FTC Cracks Down on Health Claims in Direct Selling

Adonis Hoffman

Important Lessons for MLM and Direct Sales Representatives

Adonis Hoffman (Photo) is a lawyer and leadership counsel in Washington, DC, and is an adjunct professor in the Graduate School at Georgetown University.

Marketers Making Health Claims Come Under Scrutiny in U.S.

With well over $25 billion in sales, the nutritional supplement industry has experienced steady growth in the last few years. As more consumers focus on changing their lifestyles and improving their overall health and fitness, network marketers have found eager customers for a wide range of dietary supplements and healthy food products. Indeed, many leading companies have built their entire business around health and wellness, encouraging their representatives to enthusiastically hype up the health benefits of their products.

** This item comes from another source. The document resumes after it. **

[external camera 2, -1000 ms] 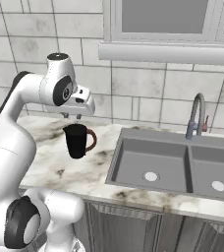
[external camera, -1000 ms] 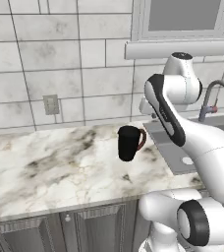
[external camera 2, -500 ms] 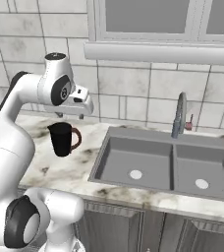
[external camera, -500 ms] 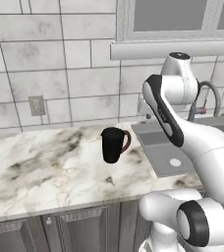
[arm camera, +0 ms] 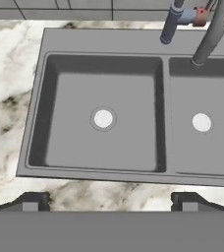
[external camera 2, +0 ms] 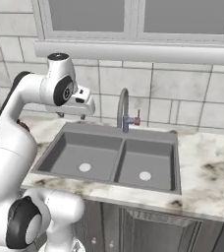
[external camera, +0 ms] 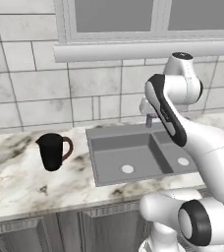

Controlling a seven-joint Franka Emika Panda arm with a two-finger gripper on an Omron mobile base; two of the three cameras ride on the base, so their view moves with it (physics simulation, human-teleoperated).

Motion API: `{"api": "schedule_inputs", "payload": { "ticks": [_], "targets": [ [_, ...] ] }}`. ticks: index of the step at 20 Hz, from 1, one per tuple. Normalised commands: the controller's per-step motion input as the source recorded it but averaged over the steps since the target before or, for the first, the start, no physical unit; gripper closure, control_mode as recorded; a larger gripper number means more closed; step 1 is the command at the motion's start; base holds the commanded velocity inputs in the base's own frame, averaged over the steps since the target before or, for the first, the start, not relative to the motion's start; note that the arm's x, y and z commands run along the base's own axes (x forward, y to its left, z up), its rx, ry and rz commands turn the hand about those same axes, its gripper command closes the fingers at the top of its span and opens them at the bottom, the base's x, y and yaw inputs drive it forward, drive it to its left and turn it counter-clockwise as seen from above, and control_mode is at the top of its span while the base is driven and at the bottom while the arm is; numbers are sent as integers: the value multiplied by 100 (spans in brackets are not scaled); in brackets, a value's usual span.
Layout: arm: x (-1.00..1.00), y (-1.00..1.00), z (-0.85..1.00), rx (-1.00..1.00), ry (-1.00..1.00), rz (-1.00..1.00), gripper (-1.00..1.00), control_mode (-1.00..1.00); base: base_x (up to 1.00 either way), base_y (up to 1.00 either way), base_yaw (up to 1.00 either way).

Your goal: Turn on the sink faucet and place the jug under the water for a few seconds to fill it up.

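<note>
The black jug (external camera: 53, 152) with its reddish-brown handle stands upright on the marble counter, left of the sink (external camera: 100, 173). My gripper (external camera 2: 71, 116) hangs over the left basin, well to the right of the jug, open with nothing between its fingers. In the hand view the gripper (arm camera: 110, 201) looks down on the sink (arm camera: 165, 113) with a pale drain in each basin. The sink faucet (external camera 2: 123, 105) rises behind the divider, its small red lever (external camera 2: 136, 119) at the base. The faucet (arm camera: 210, 36) arches over the right basin. No water shows under the spout.
The marble counter (external camera: 15, 189) runs left of the sink, and more of the counter (external camera 2: 207, 172) lies to the right. A tiled wall and window ledge (external camera 2: 143, 50) stand close behind the faucet. My own arm (external camera: 182, 133) blocks part of the sink in the left base view.
The whole picture has shifted as the base drove right along the counter. The jug stays on the counter, now far left of the hand, which hangs over the sink.
</note>
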Motion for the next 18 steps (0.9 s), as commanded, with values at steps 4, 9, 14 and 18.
{"api": "schedule_inputs", "payload": {
  "ticks": [4, 9, 14, 18],
  "targets": [
    [0, 0, 0, 0, 0, 0, -100, 100, 0, -50, 0],
    [0, 0, 0, 0, 0, 0, -100, 100, 0, -40, -1],
    [0, 0, 0, 0, 0, 0, -100, 100, 0, -41, -1],
    [0, 0, 0, 0, 0, 0, -100, 100, 0, -24, 0]
  ]
}}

As more health-related products find their way into our lives, the regulators at the Federal Trade Commission (FTC) and Food and Drug Administration (FDA) are keeping a watchful eye. Their goal is to crack down on false or unsubstantiated health claims that may be misleading to customers. In fact, these regulatory agencies have stepped up their scrutiny of marketers that tout improved health from the use of their products. Over the years, the FTC has filed 120 cases challenging health claims from dietary supplements.

Some experts see this as part of a larger trend in the U.S., where Congress and policymakers are tightly monitoring the marketing and advertising practices of food, beverage and nutritional supplement companies.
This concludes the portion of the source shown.